When a line in the entries contains the word "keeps", copy that line in full.

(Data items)
------------------------------------------------------------

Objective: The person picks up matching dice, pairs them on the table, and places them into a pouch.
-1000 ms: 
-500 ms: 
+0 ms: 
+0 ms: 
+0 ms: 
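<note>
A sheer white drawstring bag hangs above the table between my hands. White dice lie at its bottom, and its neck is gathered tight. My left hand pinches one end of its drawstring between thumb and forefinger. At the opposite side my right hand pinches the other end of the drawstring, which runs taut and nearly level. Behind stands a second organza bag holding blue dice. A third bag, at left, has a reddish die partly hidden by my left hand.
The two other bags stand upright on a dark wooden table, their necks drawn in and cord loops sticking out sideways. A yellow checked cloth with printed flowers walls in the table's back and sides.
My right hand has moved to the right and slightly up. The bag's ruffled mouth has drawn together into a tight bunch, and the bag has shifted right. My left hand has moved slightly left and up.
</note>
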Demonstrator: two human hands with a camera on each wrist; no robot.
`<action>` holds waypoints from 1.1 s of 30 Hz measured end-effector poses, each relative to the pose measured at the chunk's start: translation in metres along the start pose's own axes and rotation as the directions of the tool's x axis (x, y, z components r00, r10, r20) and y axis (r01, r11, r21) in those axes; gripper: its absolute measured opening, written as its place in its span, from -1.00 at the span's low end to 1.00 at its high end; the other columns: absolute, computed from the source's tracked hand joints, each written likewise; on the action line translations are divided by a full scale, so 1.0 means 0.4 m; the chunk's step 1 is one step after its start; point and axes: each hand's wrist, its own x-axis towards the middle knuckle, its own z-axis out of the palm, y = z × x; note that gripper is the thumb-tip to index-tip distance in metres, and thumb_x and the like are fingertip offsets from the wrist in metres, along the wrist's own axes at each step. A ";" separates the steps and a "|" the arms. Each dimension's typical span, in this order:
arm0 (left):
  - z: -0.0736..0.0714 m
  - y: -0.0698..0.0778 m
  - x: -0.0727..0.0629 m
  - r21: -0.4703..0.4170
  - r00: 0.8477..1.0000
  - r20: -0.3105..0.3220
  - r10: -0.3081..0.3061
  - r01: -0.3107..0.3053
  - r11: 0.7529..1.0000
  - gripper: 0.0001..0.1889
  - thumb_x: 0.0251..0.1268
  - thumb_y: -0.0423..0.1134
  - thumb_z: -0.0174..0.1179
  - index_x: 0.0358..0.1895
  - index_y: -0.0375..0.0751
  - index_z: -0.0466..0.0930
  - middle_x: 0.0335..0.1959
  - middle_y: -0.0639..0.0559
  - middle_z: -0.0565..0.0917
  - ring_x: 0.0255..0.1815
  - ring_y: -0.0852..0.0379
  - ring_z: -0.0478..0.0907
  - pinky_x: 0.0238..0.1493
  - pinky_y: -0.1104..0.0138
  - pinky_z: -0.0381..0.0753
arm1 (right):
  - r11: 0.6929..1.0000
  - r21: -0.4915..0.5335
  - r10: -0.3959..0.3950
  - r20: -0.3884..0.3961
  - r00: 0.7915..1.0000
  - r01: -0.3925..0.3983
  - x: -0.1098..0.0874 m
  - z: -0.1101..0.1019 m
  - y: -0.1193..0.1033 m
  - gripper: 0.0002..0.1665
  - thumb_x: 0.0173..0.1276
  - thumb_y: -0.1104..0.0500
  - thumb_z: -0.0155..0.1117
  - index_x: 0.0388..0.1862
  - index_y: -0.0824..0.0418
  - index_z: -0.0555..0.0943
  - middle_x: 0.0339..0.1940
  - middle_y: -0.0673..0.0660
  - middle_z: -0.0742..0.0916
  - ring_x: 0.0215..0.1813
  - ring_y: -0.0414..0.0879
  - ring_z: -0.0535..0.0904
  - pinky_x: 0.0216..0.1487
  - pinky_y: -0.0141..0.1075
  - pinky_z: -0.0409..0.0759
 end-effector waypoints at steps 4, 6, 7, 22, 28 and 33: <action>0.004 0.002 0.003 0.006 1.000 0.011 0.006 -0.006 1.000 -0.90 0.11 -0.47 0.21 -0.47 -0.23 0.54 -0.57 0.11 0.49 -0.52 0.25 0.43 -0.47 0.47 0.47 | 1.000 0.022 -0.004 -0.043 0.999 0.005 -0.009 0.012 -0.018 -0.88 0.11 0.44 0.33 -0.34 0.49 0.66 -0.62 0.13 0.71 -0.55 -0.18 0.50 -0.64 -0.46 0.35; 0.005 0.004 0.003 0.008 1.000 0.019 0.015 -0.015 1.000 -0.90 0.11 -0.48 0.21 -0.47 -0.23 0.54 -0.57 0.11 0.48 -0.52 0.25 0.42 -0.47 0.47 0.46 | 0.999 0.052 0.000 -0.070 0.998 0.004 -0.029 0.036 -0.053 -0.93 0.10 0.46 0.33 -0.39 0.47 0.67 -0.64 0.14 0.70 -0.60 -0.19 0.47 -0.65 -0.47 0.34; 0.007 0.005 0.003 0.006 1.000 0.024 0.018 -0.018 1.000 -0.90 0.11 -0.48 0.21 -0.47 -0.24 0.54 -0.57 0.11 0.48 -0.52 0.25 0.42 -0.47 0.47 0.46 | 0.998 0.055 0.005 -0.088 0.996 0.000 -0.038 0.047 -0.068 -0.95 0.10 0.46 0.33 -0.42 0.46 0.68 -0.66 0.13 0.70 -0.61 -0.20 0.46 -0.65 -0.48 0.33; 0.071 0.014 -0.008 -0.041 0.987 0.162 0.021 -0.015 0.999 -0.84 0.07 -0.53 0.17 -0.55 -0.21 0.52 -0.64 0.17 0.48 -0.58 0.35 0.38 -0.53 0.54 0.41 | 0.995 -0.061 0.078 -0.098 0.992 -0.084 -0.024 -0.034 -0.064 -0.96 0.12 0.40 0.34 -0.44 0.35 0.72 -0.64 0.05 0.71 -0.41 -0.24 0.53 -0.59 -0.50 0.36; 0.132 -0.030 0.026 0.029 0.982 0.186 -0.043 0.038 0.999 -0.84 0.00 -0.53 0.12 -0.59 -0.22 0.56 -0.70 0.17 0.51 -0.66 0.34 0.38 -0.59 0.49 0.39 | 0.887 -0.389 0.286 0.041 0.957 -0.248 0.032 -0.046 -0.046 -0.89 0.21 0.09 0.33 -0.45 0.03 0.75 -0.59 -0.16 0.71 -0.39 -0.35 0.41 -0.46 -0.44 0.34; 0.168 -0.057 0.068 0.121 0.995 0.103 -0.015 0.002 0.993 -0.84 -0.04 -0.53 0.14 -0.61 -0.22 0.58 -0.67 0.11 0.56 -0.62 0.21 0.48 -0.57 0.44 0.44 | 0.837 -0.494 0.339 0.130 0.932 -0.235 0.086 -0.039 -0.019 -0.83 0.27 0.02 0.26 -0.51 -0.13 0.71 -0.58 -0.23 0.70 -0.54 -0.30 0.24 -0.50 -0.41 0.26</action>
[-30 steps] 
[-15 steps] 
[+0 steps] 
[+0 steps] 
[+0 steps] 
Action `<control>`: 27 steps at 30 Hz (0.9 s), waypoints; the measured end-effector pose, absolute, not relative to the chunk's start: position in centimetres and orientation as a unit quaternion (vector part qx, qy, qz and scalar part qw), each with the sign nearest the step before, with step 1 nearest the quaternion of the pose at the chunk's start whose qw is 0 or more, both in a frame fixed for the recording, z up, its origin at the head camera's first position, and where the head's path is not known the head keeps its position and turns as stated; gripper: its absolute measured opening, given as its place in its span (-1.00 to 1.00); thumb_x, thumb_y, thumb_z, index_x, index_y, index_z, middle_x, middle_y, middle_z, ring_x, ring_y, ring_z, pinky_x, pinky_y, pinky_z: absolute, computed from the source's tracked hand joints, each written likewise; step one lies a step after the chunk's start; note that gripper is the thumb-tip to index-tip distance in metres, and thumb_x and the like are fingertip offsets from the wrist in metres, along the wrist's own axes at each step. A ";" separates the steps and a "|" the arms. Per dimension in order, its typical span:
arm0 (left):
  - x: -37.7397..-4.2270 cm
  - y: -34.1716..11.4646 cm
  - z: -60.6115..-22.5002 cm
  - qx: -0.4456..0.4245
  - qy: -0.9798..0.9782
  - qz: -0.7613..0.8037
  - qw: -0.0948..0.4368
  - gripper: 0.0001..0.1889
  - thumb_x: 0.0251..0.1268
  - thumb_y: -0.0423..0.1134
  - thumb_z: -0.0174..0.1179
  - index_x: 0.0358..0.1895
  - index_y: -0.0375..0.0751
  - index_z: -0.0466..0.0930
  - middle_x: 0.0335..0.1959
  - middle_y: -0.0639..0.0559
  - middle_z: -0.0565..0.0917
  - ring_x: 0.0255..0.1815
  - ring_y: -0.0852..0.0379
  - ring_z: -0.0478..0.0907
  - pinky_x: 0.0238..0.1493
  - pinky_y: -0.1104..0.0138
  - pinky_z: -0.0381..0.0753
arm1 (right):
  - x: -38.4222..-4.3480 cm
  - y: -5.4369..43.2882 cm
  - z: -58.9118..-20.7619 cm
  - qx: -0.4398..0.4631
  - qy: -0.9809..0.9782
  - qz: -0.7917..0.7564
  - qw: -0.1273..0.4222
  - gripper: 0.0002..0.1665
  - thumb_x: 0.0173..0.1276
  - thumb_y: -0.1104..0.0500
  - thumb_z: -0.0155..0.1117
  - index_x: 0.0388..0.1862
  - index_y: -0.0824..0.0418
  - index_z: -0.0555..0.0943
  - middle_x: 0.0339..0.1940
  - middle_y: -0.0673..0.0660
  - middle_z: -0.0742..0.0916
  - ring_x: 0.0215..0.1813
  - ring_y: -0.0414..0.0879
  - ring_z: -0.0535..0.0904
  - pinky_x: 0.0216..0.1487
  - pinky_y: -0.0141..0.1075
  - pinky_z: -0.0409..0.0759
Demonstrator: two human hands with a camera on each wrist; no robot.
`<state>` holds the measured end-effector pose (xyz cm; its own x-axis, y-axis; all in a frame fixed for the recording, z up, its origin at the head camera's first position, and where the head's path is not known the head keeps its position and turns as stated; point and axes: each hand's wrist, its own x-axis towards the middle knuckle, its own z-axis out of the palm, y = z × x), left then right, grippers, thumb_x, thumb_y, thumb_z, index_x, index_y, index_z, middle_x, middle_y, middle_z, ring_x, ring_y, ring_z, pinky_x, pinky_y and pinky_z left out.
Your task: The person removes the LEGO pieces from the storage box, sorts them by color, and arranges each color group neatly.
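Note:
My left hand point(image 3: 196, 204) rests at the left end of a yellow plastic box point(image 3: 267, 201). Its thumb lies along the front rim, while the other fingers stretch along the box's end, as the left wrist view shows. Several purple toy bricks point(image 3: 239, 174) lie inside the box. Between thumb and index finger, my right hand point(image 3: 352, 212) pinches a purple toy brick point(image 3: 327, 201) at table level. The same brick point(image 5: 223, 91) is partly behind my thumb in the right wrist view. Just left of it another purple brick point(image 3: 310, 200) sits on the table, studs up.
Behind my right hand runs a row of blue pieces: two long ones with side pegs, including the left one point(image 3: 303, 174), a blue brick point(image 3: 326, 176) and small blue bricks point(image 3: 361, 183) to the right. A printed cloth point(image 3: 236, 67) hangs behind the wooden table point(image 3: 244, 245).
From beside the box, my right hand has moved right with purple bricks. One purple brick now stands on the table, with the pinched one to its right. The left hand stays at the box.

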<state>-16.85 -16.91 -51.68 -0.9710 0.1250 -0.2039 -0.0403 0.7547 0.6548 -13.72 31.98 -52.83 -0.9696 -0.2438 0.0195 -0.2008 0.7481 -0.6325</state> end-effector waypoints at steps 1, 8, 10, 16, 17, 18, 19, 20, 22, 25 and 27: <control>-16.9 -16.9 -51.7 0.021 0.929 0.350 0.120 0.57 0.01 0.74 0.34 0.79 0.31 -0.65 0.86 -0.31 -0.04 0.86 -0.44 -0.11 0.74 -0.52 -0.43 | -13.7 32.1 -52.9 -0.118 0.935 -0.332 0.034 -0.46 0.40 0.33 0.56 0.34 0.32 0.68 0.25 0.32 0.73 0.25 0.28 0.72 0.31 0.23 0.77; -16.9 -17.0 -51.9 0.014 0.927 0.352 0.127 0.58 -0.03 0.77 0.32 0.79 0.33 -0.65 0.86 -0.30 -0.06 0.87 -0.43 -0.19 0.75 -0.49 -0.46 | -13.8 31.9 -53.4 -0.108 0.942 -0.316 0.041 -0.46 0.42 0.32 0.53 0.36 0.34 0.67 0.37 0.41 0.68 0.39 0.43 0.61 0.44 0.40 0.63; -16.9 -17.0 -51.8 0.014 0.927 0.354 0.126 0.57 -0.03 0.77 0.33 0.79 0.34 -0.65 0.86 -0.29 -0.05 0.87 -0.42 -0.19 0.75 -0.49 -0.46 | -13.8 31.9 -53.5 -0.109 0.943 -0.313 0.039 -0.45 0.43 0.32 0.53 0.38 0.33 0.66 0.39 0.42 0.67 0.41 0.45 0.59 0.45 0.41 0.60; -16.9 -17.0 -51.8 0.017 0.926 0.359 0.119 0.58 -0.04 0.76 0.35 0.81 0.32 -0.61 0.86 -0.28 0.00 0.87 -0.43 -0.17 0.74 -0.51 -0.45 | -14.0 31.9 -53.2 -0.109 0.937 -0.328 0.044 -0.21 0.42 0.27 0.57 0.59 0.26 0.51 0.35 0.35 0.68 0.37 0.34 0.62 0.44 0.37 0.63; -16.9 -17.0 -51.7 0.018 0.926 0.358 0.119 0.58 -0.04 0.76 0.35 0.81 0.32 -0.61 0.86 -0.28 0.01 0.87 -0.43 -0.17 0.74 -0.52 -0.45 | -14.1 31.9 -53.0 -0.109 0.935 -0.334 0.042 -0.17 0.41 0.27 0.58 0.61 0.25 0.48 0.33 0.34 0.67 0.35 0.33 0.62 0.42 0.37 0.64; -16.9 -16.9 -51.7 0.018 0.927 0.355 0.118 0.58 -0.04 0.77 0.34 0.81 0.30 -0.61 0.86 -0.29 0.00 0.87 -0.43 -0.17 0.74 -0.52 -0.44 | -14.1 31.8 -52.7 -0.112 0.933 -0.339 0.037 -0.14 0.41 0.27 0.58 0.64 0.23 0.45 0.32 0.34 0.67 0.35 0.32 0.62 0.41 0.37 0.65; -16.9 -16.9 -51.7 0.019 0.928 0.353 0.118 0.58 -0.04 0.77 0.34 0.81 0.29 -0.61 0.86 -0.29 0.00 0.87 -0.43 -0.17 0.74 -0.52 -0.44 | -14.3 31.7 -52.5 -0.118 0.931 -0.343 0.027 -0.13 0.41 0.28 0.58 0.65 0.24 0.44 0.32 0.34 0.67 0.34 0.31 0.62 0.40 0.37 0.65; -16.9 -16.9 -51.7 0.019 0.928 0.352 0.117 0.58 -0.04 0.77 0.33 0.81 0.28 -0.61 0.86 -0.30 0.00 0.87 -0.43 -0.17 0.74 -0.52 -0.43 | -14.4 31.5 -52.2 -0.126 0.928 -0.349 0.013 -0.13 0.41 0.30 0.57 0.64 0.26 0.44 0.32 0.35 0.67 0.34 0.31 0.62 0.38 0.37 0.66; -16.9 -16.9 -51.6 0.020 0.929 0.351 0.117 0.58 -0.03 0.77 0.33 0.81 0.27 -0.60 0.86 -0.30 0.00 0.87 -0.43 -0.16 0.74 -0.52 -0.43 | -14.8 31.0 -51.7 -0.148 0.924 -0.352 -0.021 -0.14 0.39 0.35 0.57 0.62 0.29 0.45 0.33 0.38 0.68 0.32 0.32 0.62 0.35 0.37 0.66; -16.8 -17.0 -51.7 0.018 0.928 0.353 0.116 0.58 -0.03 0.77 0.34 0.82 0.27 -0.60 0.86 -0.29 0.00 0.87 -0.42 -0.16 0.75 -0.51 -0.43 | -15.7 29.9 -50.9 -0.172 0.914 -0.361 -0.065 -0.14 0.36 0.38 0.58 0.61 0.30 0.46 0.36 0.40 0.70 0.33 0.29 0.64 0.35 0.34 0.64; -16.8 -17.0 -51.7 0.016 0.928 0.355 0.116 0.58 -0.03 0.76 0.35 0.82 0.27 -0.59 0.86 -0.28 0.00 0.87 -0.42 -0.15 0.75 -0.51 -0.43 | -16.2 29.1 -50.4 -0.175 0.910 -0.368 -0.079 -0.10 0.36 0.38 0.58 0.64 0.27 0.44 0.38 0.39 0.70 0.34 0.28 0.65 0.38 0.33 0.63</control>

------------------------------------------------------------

> **RESULT OF THIS TASK**
Action `<control>`: 27 steps at 30 Hz (0.9 s), waypoints; the measured end-effector pose, absolute, not relative to the chunk's start: position in centimetres and orientation as a unit quaternion (vector part qx, qy, qz and scalar part qw), each with the sign nearest the step before, with step 1 nearest the quaternion of the pose at the chunk's start whose qw is 0 or more, both in a frame fixed for the recording, z up, its origin at the head camera's first position, and where the head's path is not known the head keeps its position and turns as stated; gripper: its absolute measured opening, given as its place in its span (-1.00 to 1.00); thumb_x, thumb_y, thumb_z, index_x, index_y, index_z, middle_x, middle_y, middle_z, ring_x, ring_y, ring_z, pinky_x, pinky_y, pinky_z: absolute, computed from the source's tracked hand joints, each written likewise; step one lies a step after the chunk's start; note that gripper is the thumb-tip to index-tip distance in metres, and thumb_x and the like are fingertip offsets from the wrist in metres, along the wrist's own axes at each step. A ";" separates the steps and a "|" the arms. Per dimension in order, its typical span:
`<state>` holds the measured end-effector pose (xyz cm; its own x-axis, y-axis; all in a frame fixed for the recording, z up, its origin at the head camera's first position, and where the head's path is not known the head keeps its position and turns as stated; point and axes: each hand's wrist, its own x-axis towards the middle knuckle, its own z-axis out of the palm, y = z × x), left then right, grippers, thumb_x, thumb_y, thumb_z, index_x, index_y, index_z, middle_x, middle_y, middle_z, ring_x, ring_y, ring_z, pinky_x, pinky_y and pinky_z left out.

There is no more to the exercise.